A scientific breakthrough could make our electronic devices faster, more reliable and significantly less power hungry, paving the way towards a less polluting future for our species, scientists have said.

The development, led by a research team at the University of Bristol, is based on the twin advancements of new semiconductor materials, which control electric currents, and new accurate remote measuring of the electronic fields they produce when in use.

Semiconductors, such as silicon, are widely used in electronic devices for essential components such as transistors and diodes.

To date, semiconductor design has been a mixture of trial and error, and use of imprecise simulations which aim to provide estimates of how the material will respond when the electronic device they are in is in use.

It has often been unknown how accurate these simulations are, meaning engineers had to allow for excess energy, but the new technique provides certainty on how semiconductors respond. In turn this will provide new exactitude on how components can be used, making them much more efficient.

Professor Martin Kuball of the University of Bristol’s School of Physics said: “Semiconductors can be made to conduct positive or negative charges and can therefore be designed to modulate and manipulate current. However, these semiconductor devices do not stop with silicon, there are many others including gallium nitride (used in blue LEDs for example).

“These semiconductor devices, which for instance convert an AC current from a power line into a DC current, result in a loss of energy as waste heat – look at your laptop for example, the power brick is getting warm or even hot. If we could improve efficiency and reduce this waste heat, we will save energy.”

He added: “One applies a voltage to an electronic device, and as a result there is an output current used in the application. Inside this electronic device is an electric field which determines how this device works and how long it will be operational and how good its operation is. No one could actually measure this electric field, so fundamental to the device operation. One always relied on simulation which is hard to trust unless you can actually test its accuracy."
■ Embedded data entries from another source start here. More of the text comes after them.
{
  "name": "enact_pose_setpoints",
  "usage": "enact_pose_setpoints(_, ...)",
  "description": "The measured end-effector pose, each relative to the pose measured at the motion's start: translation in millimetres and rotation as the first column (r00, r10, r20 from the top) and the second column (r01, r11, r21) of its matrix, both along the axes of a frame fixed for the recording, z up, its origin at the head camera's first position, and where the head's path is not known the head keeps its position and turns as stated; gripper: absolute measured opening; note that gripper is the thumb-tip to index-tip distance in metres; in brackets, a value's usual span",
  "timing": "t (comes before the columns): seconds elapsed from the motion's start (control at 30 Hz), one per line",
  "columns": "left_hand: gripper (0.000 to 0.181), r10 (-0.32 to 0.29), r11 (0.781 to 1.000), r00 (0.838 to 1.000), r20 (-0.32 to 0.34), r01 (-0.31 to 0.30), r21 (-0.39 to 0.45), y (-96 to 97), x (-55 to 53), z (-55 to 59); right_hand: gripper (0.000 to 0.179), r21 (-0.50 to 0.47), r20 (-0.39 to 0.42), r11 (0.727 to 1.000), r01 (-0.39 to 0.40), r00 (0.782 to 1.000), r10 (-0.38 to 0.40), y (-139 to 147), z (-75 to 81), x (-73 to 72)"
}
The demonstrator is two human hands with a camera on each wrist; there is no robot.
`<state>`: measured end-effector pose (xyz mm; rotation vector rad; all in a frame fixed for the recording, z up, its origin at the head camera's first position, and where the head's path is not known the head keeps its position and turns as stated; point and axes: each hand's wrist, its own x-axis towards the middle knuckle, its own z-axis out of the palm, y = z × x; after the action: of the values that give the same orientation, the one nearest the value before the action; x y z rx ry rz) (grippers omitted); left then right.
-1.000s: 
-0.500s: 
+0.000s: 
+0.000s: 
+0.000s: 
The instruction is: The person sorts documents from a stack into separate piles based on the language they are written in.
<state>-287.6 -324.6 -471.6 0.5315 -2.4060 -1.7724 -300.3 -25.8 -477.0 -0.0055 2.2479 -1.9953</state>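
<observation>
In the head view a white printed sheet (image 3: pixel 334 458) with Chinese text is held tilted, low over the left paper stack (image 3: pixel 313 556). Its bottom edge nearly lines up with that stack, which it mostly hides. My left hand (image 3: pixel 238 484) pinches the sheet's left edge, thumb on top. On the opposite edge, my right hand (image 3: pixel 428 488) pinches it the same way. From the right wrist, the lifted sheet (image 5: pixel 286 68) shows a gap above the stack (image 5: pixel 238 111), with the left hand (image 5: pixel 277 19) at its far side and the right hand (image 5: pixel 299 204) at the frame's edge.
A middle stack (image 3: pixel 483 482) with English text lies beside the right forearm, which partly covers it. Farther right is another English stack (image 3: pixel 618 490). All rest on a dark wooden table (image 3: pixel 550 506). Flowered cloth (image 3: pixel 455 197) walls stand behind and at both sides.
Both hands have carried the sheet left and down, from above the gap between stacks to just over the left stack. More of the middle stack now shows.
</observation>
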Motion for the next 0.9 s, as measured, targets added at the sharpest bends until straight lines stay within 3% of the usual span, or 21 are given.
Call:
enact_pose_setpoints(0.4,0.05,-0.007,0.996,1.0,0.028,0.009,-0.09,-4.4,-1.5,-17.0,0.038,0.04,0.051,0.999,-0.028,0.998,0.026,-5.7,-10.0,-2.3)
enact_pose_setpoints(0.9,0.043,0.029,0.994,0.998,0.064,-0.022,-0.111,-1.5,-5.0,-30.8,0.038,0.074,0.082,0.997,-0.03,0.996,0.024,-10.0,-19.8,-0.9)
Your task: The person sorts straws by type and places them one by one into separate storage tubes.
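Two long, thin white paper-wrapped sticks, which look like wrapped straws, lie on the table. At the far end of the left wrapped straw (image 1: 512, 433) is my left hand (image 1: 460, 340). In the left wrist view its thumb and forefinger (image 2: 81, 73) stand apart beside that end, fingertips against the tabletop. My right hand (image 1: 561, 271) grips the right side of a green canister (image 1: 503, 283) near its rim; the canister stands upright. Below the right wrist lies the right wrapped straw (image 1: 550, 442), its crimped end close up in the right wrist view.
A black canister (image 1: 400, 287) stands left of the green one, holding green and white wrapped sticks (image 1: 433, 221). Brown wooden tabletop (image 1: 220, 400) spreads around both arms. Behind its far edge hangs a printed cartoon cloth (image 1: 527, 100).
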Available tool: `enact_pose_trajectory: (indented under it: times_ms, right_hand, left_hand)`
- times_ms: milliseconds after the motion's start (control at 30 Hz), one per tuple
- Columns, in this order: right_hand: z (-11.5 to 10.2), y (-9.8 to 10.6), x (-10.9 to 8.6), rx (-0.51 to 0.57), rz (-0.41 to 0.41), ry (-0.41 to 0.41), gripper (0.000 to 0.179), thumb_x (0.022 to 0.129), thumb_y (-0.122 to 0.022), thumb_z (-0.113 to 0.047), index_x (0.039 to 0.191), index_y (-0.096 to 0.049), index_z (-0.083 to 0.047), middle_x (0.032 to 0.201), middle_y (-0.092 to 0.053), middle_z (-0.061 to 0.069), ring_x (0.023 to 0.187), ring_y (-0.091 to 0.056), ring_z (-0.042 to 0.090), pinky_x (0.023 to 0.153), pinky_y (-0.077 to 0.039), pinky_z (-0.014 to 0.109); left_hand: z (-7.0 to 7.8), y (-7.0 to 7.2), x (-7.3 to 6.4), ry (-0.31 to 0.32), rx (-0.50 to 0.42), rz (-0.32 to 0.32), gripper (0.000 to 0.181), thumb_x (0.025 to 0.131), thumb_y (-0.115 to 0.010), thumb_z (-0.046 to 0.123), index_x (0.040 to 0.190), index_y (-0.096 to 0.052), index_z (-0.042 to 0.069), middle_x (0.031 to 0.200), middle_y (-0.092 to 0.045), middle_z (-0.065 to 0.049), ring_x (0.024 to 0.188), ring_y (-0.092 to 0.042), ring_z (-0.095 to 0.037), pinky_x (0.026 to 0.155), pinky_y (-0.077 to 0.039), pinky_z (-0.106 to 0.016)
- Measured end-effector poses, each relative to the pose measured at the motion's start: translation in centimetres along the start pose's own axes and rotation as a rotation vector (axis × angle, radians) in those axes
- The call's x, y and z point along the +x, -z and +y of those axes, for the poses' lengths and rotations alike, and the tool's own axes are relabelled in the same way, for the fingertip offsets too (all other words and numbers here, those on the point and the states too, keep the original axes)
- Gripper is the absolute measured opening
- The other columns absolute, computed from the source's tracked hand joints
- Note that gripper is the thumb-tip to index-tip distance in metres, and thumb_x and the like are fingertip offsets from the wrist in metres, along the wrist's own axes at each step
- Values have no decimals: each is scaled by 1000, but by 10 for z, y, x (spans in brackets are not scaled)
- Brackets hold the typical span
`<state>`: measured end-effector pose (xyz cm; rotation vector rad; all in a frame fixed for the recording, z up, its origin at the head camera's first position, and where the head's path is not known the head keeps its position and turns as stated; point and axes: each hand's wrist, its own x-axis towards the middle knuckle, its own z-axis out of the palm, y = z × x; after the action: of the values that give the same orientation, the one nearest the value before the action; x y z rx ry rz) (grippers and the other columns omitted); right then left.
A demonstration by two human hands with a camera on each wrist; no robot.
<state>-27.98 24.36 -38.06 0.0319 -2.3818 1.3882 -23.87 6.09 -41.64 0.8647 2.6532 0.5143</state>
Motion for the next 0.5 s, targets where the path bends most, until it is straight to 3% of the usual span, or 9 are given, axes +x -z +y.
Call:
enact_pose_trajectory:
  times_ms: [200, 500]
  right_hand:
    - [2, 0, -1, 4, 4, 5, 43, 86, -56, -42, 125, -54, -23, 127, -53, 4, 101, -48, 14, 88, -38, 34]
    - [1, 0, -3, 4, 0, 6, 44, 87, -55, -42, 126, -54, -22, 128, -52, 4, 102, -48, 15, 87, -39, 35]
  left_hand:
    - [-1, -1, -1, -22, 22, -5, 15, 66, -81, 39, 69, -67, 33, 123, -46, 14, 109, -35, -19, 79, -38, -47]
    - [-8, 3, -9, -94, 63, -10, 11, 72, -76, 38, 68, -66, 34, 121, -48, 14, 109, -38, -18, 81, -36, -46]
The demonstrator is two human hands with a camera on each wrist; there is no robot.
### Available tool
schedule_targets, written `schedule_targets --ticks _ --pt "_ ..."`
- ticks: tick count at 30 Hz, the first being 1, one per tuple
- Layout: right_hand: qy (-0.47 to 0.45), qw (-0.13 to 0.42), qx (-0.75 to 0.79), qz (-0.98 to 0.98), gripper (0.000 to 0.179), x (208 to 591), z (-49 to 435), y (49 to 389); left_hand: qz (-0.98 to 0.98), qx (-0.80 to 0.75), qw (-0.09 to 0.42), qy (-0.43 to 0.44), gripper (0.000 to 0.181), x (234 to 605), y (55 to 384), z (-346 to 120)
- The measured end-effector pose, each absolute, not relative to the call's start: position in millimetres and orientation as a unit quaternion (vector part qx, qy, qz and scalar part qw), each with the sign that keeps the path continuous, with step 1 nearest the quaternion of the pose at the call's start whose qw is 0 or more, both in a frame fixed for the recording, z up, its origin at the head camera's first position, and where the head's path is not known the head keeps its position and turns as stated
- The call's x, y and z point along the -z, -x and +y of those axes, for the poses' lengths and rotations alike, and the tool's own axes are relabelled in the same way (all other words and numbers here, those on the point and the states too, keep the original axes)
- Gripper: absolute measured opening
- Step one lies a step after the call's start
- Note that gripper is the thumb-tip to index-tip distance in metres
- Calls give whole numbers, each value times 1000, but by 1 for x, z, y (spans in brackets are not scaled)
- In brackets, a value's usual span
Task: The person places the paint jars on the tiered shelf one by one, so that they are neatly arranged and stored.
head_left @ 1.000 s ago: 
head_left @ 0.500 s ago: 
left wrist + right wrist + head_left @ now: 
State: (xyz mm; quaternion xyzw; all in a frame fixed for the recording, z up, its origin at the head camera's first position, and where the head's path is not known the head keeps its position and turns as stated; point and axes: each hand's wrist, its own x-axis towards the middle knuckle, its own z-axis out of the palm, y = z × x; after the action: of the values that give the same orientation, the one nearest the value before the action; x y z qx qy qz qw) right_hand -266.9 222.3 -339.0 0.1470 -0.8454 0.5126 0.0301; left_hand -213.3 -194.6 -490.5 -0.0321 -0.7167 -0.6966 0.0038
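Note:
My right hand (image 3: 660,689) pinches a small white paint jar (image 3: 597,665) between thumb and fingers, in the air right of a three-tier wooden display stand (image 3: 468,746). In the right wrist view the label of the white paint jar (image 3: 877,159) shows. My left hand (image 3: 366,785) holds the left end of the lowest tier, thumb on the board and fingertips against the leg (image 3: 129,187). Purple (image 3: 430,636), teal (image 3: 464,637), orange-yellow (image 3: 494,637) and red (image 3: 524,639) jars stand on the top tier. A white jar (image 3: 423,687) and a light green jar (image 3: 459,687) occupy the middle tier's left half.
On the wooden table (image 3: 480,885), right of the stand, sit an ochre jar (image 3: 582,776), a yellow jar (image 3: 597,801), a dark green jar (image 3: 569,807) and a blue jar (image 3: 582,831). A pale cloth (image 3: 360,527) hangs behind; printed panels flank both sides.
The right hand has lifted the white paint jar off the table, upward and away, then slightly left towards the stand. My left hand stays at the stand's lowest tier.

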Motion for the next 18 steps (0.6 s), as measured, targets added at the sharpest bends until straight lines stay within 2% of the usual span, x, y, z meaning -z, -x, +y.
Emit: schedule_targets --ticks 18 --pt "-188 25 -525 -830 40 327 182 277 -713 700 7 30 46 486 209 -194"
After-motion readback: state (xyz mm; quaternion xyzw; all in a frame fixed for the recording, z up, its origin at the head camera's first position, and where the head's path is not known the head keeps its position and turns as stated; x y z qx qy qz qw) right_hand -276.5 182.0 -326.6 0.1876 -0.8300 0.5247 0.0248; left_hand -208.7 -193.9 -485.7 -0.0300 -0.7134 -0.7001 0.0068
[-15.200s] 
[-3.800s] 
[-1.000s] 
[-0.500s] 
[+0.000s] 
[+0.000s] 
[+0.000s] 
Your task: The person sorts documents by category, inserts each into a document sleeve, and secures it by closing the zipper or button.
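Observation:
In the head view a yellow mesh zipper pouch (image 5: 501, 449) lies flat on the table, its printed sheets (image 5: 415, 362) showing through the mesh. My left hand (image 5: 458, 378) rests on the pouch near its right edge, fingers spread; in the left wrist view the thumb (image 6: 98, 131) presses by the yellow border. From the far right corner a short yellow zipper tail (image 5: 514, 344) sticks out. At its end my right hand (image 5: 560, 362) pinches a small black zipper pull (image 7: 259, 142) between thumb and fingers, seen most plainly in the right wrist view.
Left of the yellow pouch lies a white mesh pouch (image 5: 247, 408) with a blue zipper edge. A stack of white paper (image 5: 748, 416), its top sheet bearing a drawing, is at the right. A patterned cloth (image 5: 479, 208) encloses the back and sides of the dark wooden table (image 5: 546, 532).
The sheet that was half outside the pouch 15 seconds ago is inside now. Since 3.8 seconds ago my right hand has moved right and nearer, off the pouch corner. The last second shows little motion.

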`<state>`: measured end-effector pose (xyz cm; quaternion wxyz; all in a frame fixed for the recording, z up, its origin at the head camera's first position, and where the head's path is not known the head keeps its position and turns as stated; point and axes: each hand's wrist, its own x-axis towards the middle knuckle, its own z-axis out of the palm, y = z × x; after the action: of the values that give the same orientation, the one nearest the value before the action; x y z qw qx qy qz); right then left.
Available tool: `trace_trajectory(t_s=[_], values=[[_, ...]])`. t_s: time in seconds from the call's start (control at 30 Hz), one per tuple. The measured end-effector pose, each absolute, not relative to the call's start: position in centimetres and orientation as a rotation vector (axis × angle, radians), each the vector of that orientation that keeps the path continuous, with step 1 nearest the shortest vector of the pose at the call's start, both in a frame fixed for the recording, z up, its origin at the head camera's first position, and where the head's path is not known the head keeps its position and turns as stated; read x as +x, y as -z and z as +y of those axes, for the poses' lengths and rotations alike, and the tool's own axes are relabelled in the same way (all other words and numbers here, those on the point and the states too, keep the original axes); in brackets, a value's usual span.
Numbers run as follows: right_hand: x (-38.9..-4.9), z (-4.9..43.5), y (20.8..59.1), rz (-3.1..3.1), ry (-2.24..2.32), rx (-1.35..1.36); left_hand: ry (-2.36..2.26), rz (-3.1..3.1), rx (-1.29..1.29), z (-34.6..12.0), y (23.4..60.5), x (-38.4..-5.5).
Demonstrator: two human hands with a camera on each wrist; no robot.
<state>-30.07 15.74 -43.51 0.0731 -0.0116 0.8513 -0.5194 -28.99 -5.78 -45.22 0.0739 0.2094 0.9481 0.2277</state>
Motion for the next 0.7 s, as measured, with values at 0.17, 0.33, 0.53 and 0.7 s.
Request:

The research team said that in order to maximise devices’ performance and ensure they are long lasting, it is important to use these new materials and find the optimal design, where electric fields do not exceed critical values, at which point they could be damaged or fail.

Using gallium nitride and gallium oxide rather than silicon, allows circuits to operate at higher frequency and at higher voltages, opening the door to new kinds of circuits which reduce overall energy loss.

The development of an optical tool enables the direct measurement of electric field within these new devices.

This precise measuring ability can be used to underpin future efficient power electronics in applications such as solar or wind turbine stations feeding into the national grid, as well as in electric cars, trains and planes, the scientists said.

Reduced energy loss also means societies do not need to produce as much energy in the first place.

Professor Kuball said: “Considering that these devices are operated at higher voltages, this also means electric fields in the devices are higher and this in turn means they can fail easier.”

But he added that “the new technique we have developed enables us to quantify electric fields within the devices, allowing accurate calibration of the device simulations that in turn design the electronic devices so the electric fields do not exceed critical limits and fail”.

The research team are working with industry and other academics to bring the new technology to market, and said they will work with partners within the $12m US Department of Energy ULTRA centre.

"This development helps the UK and the world to develop energy saving semiconductor devices, which is a step towards a carbon neutralsociety," Professor Kuball said.

The research is published in the journal Nature Electronics.